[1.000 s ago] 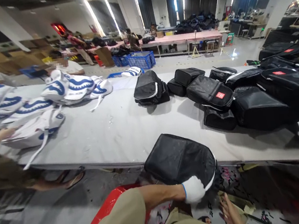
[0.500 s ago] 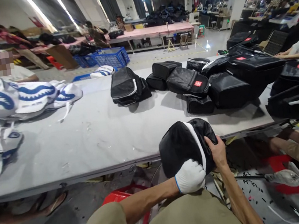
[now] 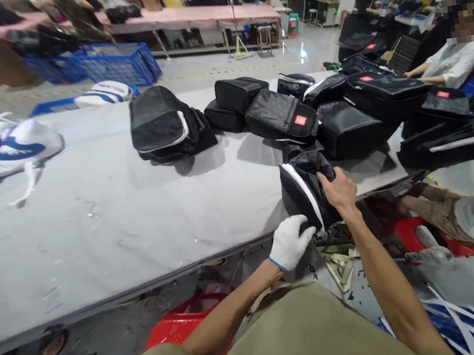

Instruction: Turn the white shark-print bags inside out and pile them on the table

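A black bag [image 3: 299,195] with a white curved strip along its side stands tilted at the table's near edge. Its soft upper part is gripped by my bare right hand [image 3: 339,191], fingers closed on the fabric. My left hand [image 3: 289,243], in a white knitted glove with a blue cuff, is just left of the bag's lower end. Its thumb and fingers are apart, with nothing between them. Right behind the held bag lies another black bag [image 3: 281,118] with a red label, among several similar ones.
A separate black bag [image 3: 159,124] sits on the grey-white table [image 3: 108,236]. White-and-blue bags [image 3: 24,140] are at the left. Below stands a red stool [image 3: 182,320]. Another person [image 3: 454,62] is at the right. Blue crates [image 3: 119,64] stand beyond the table.
The held bag has moved away from my body and right, toward the other black bags. My left hand has come off it and opened. The view has turned down and right.
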Demonstrator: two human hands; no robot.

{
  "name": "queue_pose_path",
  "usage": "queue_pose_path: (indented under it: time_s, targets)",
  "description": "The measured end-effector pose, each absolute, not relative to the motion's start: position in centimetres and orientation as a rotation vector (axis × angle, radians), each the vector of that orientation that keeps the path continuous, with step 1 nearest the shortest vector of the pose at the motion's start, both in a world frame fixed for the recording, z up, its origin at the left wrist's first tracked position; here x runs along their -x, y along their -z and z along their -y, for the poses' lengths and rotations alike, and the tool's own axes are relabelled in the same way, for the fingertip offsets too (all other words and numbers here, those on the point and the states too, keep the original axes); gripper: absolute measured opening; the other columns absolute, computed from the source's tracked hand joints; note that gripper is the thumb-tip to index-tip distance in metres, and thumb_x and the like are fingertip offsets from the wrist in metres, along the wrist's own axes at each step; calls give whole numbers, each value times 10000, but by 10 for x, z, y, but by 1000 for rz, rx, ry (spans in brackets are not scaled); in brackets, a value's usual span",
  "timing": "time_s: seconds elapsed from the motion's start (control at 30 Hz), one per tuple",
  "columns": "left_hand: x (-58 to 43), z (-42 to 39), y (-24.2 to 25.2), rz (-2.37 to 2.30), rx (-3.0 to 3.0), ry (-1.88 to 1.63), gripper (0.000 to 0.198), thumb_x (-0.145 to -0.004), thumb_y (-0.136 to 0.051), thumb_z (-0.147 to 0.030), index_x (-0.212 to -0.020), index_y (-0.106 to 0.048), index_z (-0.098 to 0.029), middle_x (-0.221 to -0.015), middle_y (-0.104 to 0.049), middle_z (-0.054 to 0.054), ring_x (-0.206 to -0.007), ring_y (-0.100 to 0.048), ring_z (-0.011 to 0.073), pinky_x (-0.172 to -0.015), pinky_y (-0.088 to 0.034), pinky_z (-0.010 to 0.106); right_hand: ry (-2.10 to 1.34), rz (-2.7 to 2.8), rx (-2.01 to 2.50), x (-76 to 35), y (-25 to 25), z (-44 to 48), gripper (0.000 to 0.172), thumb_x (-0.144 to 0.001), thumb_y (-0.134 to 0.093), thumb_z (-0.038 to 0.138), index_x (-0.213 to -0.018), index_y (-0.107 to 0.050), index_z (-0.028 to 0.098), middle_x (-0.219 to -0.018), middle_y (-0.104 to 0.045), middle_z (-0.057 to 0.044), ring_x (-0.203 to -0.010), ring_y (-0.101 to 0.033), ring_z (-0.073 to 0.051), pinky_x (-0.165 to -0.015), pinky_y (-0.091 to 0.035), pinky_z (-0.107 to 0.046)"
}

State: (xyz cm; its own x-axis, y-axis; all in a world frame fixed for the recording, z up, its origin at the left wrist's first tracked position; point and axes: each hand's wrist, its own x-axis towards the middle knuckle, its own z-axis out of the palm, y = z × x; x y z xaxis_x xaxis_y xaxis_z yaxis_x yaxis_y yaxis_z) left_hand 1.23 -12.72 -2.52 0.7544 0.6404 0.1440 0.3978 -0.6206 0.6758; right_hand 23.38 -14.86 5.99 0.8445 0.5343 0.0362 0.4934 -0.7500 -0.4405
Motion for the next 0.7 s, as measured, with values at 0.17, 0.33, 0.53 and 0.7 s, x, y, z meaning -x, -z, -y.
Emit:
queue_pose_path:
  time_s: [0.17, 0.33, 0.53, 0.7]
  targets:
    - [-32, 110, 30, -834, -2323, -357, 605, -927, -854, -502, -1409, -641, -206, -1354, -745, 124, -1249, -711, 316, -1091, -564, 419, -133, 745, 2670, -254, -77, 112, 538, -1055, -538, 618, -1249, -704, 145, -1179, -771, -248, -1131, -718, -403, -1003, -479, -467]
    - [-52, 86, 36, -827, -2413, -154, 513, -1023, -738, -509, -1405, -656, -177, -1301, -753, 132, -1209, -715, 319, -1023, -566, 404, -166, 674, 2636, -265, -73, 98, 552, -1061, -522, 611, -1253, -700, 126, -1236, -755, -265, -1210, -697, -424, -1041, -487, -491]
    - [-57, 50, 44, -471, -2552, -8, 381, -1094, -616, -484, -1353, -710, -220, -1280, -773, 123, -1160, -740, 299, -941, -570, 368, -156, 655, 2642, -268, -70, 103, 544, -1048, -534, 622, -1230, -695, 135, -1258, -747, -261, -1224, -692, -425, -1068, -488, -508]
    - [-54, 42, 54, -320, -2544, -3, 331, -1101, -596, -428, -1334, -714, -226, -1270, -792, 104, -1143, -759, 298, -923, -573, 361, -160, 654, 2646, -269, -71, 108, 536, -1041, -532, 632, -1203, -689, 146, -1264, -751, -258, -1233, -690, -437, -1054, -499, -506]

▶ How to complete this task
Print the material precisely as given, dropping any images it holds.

▶ Problem solution
[1.000 s ago] 
[0.500 s ago] 
[now] 

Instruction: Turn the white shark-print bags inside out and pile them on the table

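A black bag [image 3: 299,195] with a white curved strip along its side stands tilted at the table's near edge. Its soft upper part is gripped by my bare right hand [image 3: 339,191], fingers closed on the fabric. My left hand [image 3: 289,243], in a white knitted glove with a blue cuff, is just left of the bag's lower end. Its thumb and fingers are apart, with nothing between them. Right behind the held bag lies another black bag [image 3: 281,118] with a red label, among several similar ones.
A separate black bag [image 3: 159,124] sits on the grey-white table [image 3: 108,236]. White-and-blue bags [image 3: 24,140] are at the left. Below stands a red stool [image 3: 182,320]. Another person [image 3: 454,62] is at the right. Blue crates [image 3: 119,64] stand beyond the table.
The held bag has moved away from my body and right, toward the other black bags. My left hand has come off it and opened. The view has turned down and right.
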Demonstrator: two human hands; no robot.

{
  "name": "queue_pose_path",
  "usage": "queue_pose_path: (indented under it: time_s, targets)",
  "description": "The measured end-effector pose, each absolute, not relative to the motion's start: position in centimetres and orientation as a rotation vector (axis × angle, radians), each the vector of that orientation that keeps the path continuous, with step 1 nearest the shortest vector of the pose at the motion's start, both in a world frame fixed for the recording, z up, its origin at the left wrist's first tracked position; here x runs along their -x, y along their -z and z along their -y, for the poses' lengths and rotations alike, and the tool's own axes are relabelled in the same way, for the fingertip offsets too (all other words and numbers here, those on the point and the states too, keep the original axes); gripper: absolute measured opening; the other columns absolute, computed from the source's tracked hand joints; note that gripper is the thumb-tip to index-tip distance in metres, and thumb_x and the like are fingertip offsets from the wrist in metres, along the wrist's own axes at each step; calls give whole numbers, each value times 10000, but by 10 for x, z, y, but by 1000 for rz, rx, ry (spans in brackets are not scaled); in brackets, a value's usual span",
  "timing": "time_s: seconds elapsed from the motion's start (control at 30 Hz), one per tuple",
  "columns": "left_hand: x (-58 to 43), z (-42 to 39), y (-24.2 to 25.2), rz (-2.37 to 2.30), rx (-3.0 to 3.0), ry (-1.88 to 1.63), gripper (0.000 to 0.198), thumb_x (-0.145 to -0.004), thumb_y (-0.136 to 0.051), thumb_z (-0.147 to 0.030), index_x (-0.212 to -0.020), index_y (-0.106 to 0.048), index_z (-0.098 to 0.029), middle_x (-0.221 to -0.015), middle_y (-0.104 to 0.049), middle_z (-0.054 to 0.054), ring_x (-0.206 to -0.007), ring_y (-0.100 to 0.048), ring_z (-0.011 to 0.073), pinky_x (-0.172 to -0.015), pinky_y (-0.088 to 0.034), pinky_z (-0.010 to 0.106); right_hand: ry (-2.10 to 1.34), rz (-2.7 to 2.8), rx (-2.01 to 2.50), x (-76 to 35), y (-25 to 25), z (-44 to 48), gripper (0.000 to 0.172), thumb_x (-0.144 to 0.001), thumb_y (-0.134 to 0.093), thumb_z (-0.038 to 0.138), index_x (-0.213 to -0.018), index_y (-0.107 to 0.050), index_z (-0.028 to 0.098), middle_x (-0.219 to -0.018), middle_y (-0.104 to 0.045), middle_z (-0.057 to 0.044), ring_x (-0.203 to -0.010), ring_y (-0.101 to 0.033), ring_z (-0.073 to 0.051), pinky_x (-0.165 to -0.015), pinky_y (-0.091 to 0.035), pinky_z (-0.107 to 0.046)"
}

State: (xyz cm; its own x-axis, y-axis; all in a world frame fixed for the recording, z up, its origin at the left wrist's first tracked position; point and axes: each hand's wrist, its own x-axis towards the middle knuckle, its own z-axis out of the palm, y = z × x; x y z xaxis_x xaxis_y xaxis_z yaxis_x yaxis_y yaxis_z) left_hand 1.23 -12.72 -2.52 0.7544 0.6404 0.1440 0.3978 -0.6206 0.6758; right_hand 23.38 -14.86 5.99 0.8445 0.5343 0.0362 0.4934 -0.7500 -0.4405
Motion for the next 0.7 s, as measured, with values at 0.17, 0.33, 0.53 and 0.7 s, x, y, z meaning -x, -z, -y.
Emit:
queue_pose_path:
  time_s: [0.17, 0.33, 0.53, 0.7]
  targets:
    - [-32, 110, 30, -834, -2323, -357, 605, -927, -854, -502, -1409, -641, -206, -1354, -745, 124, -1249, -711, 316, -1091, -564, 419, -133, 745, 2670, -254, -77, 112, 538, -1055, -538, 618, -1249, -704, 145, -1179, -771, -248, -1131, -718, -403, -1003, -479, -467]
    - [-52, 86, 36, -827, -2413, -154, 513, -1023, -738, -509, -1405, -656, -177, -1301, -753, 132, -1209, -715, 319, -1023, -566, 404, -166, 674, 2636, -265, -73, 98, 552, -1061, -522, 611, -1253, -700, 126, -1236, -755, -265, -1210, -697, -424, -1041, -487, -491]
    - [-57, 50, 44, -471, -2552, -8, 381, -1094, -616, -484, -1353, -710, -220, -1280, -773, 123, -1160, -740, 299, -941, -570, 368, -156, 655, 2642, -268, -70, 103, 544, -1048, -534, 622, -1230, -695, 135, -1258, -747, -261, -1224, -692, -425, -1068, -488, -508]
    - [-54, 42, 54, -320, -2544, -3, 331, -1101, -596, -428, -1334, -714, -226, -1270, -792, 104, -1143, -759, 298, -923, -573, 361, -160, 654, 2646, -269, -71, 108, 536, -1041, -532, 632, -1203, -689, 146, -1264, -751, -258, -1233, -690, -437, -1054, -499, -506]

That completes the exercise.